Task: Set down, word for word, each line from the top of the data through the line that has "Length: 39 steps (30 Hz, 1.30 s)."; omit every picture.
-=-=-
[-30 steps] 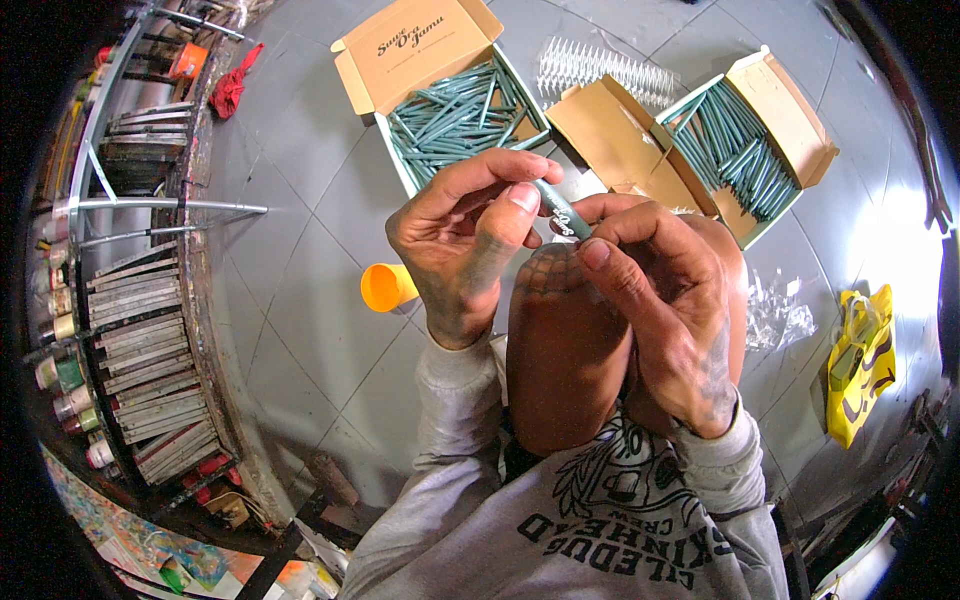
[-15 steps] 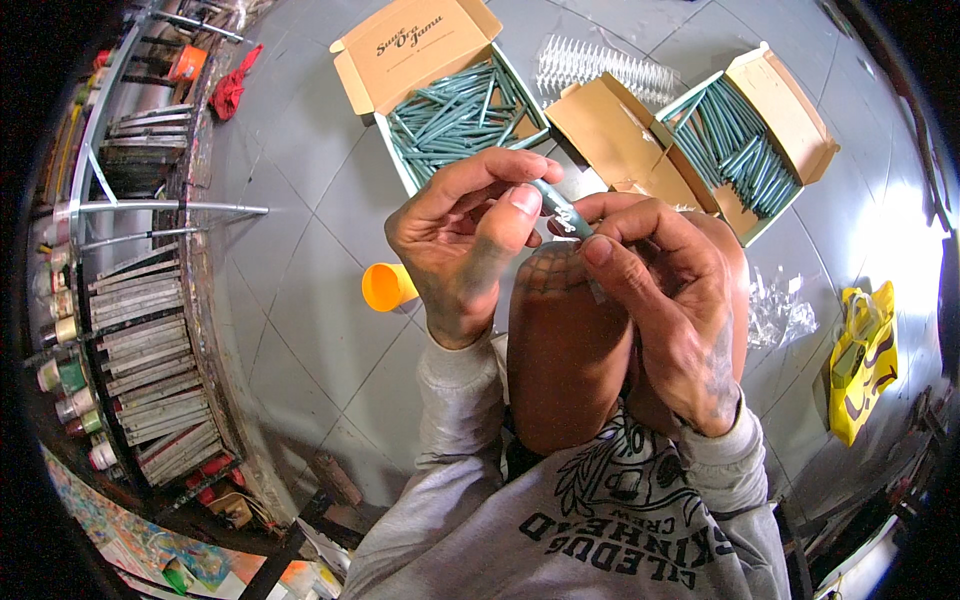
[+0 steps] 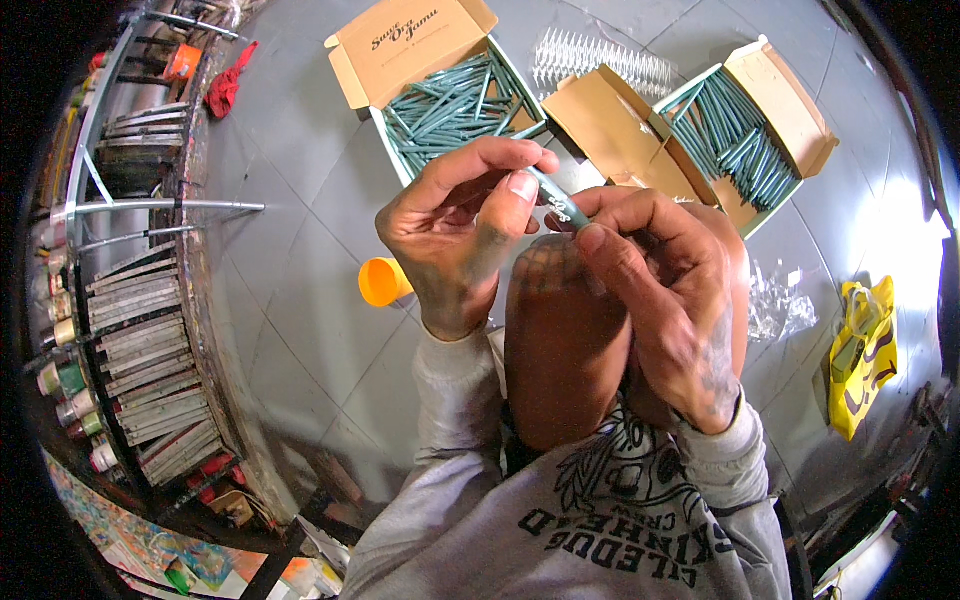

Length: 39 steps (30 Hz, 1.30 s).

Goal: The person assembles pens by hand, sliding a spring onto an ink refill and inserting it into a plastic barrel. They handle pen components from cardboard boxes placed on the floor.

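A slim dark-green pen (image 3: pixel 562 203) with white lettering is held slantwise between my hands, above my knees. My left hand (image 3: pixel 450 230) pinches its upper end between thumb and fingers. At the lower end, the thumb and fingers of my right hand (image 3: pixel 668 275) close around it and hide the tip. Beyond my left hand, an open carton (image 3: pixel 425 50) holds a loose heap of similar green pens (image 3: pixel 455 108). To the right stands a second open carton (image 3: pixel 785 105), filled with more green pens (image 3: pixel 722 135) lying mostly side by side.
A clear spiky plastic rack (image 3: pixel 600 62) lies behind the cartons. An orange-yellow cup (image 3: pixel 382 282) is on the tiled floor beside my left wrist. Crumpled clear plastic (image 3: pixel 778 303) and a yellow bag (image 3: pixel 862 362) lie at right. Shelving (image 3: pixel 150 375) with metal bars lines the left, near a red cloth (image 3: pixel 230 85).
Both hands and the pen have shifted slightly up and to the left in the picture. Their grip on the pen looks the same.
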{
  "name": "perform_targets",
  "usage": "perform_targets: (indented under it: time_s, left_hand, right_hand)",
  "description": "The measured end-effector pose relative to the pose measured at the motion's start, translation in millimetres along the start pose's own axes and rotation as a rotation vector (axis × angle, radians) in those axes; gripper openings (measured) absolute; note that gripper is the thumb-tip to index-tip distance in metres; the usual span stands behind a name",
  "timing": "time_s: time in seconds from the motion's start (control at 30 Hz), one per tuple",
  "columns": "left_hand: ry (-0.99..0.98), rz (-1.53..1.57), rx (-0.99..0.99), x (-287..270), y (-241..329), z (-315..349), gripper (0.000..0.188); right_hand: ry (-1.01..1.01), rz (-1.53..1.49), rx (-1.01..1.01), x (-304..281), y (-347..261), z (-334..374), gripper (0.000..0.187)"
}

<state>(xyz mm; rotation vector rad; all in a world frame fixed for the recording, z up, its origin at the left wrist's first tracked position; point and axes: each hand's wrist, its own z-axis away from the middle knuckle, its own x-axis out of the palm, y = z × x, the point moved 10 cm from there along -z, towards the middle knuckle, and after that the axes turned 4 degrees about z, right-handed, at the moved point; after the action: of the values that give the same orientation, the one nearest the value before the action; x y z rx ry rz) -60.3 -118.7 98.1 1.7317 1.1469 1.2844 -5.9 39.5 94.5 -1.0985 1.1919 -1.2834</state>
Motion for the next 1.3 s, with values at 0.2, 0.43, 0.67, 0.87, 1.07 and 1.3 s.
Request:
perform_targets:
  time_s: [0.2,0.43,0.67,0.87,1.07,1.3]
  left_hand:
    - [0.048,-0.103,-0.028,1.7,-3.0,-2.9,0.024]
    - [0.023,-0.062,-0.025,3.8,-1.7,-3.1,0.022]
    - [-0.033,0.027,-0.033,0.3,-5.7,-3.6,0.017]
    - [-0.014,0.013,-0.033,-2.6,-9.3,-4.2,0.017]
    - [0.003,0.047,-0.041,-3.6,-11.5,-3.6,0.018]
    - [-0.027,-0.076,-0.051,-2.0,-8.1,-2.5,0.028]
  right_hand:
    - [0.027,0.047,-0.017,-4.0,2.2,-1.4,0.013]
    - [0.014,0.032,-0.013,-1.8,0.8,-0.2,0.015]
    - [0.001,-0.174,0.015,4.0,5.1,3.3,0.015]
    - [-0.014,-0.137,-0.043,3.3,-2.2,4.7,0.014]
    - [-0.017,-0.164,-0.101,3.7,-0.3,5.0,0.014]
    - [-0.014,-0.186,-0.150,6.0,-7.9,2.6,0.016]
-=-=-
Response to the exercise:
[-30 steps] 
[-15 steps] 
[+0 steps] 

Length: 39 steps (30 Hz, 1.30 s).

This output is complete.